Russia is currently using three launch sites: Baikonur in Kazakhstan (45.6N, 63.4E), Plesetsk (62.9N;40.8E), and Yasny Cosmodrome in the Orenburg region (51.0N; 58.0E).
Russian cosmonauts continue to hold the worldwide lead in spaceflight endurance, headed by Sergei Krikalev with 803 days on six Mir/Shuttle/ISS missions. In second place is Sergei Avdeyev with 748 days (three Mir missions), followed by physician Valery Polyakov with 679 days (two Mir missions), Anatoly Solovyev (652d on five Mir missions) and Alexander Kaleri (611d on 4 Mir/ISS missions). The US astronaut with the longest space duration, holding the U.S. record for men is Michael Foale (374d on six Mir/ISS missions), for women Sunita Williams (194d 19h on ISS Expedition 14/15).
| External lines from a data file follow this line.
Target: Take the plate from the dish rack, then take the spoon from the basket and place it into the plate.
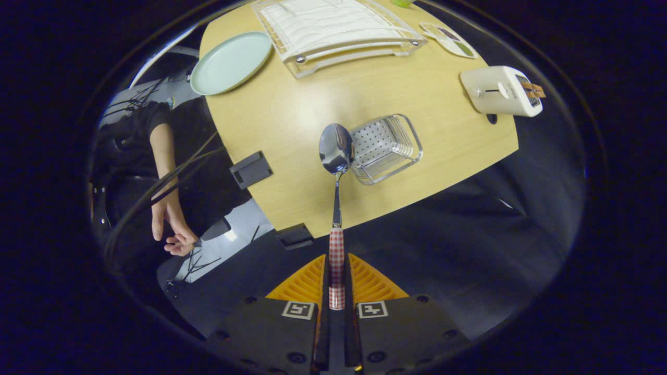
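Gripper view: the gripper (337, 281) is held high above the light wooden table (292, 120), looking down on it; its two fingers (305, 284) are pressed against the red-and-white checked handle of the metal spoon (336, 208), one on each side, so the spoon is pinched between them.

Containers: the small wire basket with a perforated white base (385, 148) stands on the table beyond the fingers, just beside the spoon's bowl as seen from here; nothing lies in it; the white wire dish rack on its clear tray (338, 31) stands at the far side of the table; its slots hold no dishes; the round pale green plate (231, 62) lies flat on the table beside the rack, near the table's edge, and it carries nothing.

Task item: the spoon runs straight ahead from the fingers; its checked handle gives way to a slim metal neck and a polished oval bowl that reflects the surroundings; the bowl is seen over the table, well apart from the plate.

Other items: a cream toaster (501, 91) sits at the table's edge to the other side of the basket; a small patterned dish (449, 40) lies beyond it; a person's hand (172, 224) and dark sleeve show beside the table, below the plate.
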A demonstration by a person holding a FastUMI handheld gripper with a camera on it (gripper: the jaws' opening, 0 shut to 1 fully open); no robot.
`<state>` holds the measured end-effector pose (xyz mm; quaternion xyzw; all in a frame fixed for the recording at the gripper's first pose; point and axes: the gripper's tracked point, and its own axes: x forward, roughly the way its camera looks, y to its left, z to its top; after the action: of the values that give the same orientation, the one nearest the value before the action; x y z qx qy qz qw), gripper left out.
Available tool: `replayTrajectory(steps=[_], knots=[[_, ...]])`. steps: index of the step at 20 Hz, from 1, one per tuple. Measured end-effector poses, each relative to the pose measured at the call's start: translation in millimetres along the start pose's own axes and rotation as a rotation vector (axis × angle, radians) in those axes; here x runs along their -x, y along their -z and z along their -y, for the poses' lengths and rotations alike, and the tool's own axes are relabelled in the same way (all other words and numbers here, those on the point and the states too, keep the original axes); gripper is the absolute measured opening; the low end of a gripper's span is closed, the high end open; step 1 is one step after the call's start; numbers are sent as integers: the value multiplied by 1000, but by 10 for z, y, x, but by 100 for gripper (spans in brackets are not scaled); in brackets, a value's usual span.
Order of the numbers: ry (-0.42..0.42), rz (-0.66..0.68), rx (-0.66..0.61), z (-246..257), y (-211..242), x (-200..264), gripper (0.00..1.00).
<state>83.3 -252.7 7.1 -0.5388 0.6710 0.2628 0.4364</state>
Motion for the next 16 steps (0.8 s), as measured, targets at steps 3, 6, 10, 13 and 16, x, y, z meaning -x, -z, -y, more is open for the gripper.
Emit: replayTrajectory(steps=[3, 6, 10, 13, 16], knots=[[21, 60, 52, -456, -199, 221, 17], [63, 73, 99, -863, -474, 458, 17], [98, 43, 159, -1297, -968, 664, 17], [116, 9, 198, -1477, -1393, 780, 17], [139, -30, 230, -1654, -1779, 810, 17]])
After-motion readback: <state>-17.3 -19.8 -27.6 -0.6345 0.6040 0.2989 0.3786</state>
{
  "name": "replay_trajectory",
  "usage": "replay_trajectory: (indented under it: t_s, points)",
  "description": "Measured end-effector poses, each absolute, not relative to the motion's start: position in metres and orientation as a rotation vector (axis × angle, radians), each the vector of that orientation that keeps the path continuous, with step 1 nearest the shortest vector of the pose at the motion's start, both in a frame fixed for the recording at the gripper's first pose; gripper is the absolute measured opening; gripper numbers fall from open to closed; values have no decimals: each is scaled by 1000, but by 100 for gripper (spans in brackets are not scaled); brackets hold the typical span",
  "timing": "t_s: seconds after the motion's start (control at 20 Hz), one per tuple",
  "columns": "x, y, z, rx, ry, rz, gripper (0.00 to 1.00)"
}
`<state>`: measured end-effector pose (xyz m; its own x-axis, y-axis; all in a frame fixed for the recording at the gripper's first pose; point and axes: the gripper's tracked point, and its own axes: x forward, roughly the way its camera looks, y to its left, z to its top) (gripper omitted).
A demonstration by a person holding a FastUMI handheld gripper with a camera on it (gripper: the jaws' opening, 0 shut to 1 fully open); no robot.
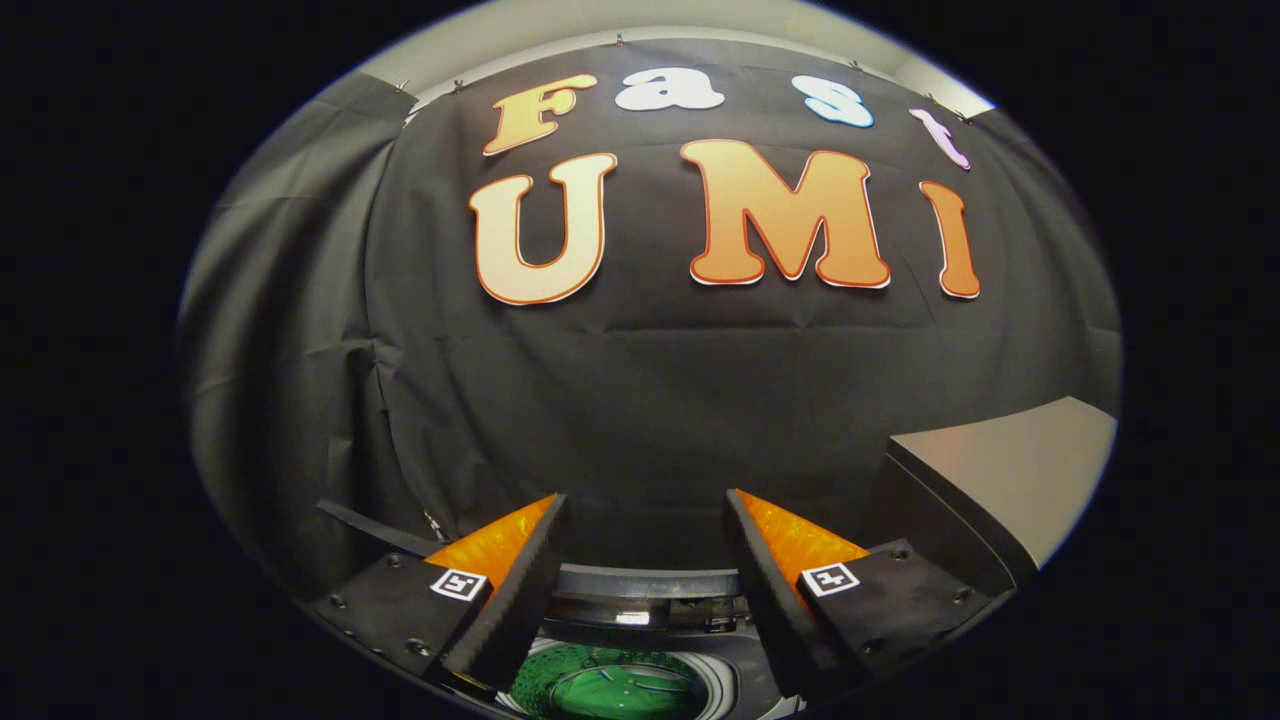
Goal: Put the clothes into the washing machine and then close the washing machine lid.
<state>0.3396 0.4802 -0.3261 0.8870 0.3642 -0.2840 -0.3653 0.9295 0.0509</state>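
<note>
Claw fingers stand wide apart and nothing is between them; they are raised, pointing toward the booth's black cloth wall on the far side. Each finger carries a small square black-and-white marker near its base.

Down below, seen in the gap between the two fingers, sits the washing machine, its opening facing up. The drum shows as a round perforated tub with a green tint, and a flat disc lies at its bottom. I cannot tell whether any clothes are in there; what shows of the drum looks bare. Along the far rim of the opening runs a curved dark band with a pale edge, which may be the raised lid or the back of the top panel; I cannot say which.

To the right, beyond the right finger, a grey box-like surface with a dark side juts toward the wall. On the left, beyond the left finger, a thin dark bar slants across in front of the cloth.
</note>
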Motion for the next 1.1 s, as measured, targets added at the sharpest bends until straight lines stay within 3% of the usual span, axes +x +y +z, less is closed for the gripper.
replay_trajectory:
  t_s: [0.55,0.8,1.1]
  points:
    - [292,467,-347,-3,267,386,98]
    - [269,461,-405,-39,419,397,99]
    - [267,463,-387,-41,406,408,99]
The Russian space program’s major push to enter into the world’s commercial arena by promoting its space products on the external market, driven by the need to survive in an era of restricted public financing, continued in 2007. First launched in July 1965, the Proton heavy lifter, originally intended as a ballistic missile (UR500), by end-2007 had flown 251 times since 1980, with 16 failures (reliability: 0.936). Its launch rate in recent years has been as high as 13 per year. Of the seven Protons launched in 2007 (2006: 6; 2005: 7; 2004: 8), four were for commercial customers: Canada’s Anik-F, the huge U.S. DirecTV-10, Japan’s JCSat-11 (failed), and the Swedish/Danish/Teracom Sirius-4, plus three for the state/military carrying six GLONASS-M navsats (the Russian equivalent of GPS) and the Raduga-1 #8 comsat. From 1985-2007, 199 Proton and 433 Soyuz rockets were launched, with 12 failures of the Proton and ten of the Soyuz, giving a combined reliability index of 0.965. Until a launch failure on October 15, 2002, the Soyuz rocket had flown 74 consecutive successful missions, including 12 with human crews on board; meanwhile, another 45 successful flights were added, including ten carrying 29 humans.
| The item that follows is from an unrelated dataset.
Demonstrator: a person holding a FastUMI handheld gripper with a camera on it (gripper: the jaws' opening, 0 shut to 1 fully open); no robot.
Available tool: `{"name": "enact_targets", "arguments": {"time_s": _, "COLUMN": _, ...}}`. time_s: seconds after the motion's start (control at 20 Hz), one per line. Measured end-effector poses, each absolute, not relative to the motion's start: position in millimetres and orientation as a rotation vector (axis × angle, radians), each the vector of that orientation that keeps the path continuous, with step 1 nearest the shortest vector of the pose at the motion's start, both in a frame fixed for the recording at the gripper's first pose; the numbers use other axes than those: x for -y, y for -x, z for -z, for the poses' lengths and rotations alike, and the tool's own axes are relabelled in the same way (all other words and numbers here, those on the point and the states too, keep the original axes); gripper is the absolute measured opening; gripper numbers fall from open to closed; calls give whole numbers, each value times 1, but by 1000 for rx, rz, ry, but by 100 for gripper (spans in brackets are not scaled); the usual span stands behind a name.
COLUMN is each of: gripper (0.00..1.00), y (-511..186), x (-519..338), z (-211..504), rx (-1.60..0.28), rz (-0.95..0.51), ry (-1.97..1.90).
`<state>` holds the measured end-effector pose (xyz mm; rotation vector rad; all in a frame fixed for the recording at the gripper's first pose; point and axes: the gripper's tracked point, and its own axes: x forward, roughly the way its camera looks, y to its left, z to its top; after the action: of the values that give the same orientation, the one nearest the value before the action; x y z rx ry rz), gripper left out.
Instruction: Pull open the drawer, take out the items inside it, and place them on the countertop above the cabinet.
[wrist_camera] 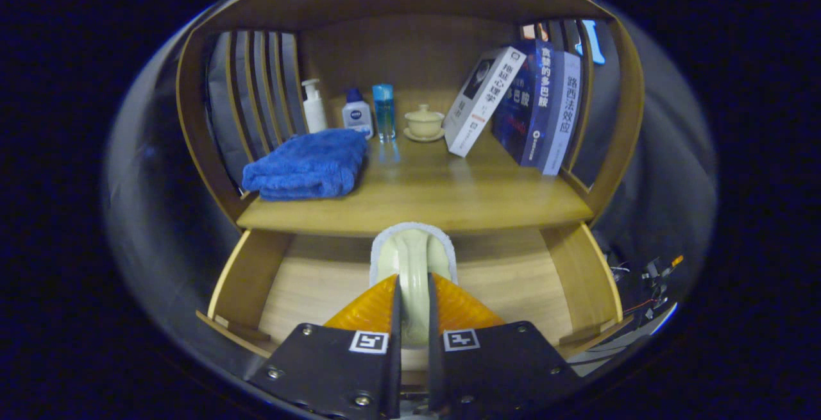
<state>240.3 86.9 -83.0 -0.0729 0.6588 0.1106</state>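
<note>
My gripper is shut on a pale cream-green ceramic piece with a white rim. Both fingers press on its narrow middle part. It hangs over the open wooden drawer, just in front of the countertop's front edge. The drawer floor around the piece is bare wood, and the part under my fingers is hidden. On the countertop lie a folded blue towel at the left and a lidded cream cup on a saucer at the back.
A white pump bottle, a small white bottle with a blue cap and a clear blue bottle stand behind the towel. Leaning books fill the right side. Slatted side walls and a wooden top board enclose the countertop. Cables lie at the right.
</note>
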Motion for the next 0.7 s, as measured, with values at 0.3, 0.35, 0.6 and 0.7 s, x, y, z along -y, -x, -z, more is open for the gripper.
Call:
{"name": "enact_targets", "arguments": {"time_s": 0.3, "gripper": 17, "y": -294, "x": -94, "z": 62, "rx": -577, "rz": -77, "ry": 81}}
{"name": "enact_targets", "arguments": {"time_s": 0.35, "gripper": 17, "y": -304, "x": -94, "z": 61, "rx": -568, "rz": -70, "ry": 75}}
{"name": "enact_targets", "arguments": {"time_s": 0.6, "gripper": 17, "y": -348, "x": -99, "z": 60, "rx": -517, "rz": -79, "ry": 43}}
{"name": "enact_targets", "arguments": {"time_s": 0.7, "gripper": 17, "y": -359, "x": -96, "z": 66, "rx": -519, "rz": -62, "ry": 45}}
Besides the four commercial Proton launch attempts, there were three Dnepr-1 missions, one on April 17 from Baikonur with 16 civil microsats, the second on June 15 with the German civil TerraSAR-X from Baikonur, and the third on June 28 from the ISC Kosmotras Yasny Cosmodrome in southern Russia with the commercial Genesis-2 Pathfinder payload, a successful technology demonstration for the inflatable Nautilus space station structure promoted by the commercial firm Bigelow Aerospace. After Genesis-2, two Guardian spacecraft will follow (Genesis is a one-third scale model of the Nautilus module, Guardian a 45% scale model).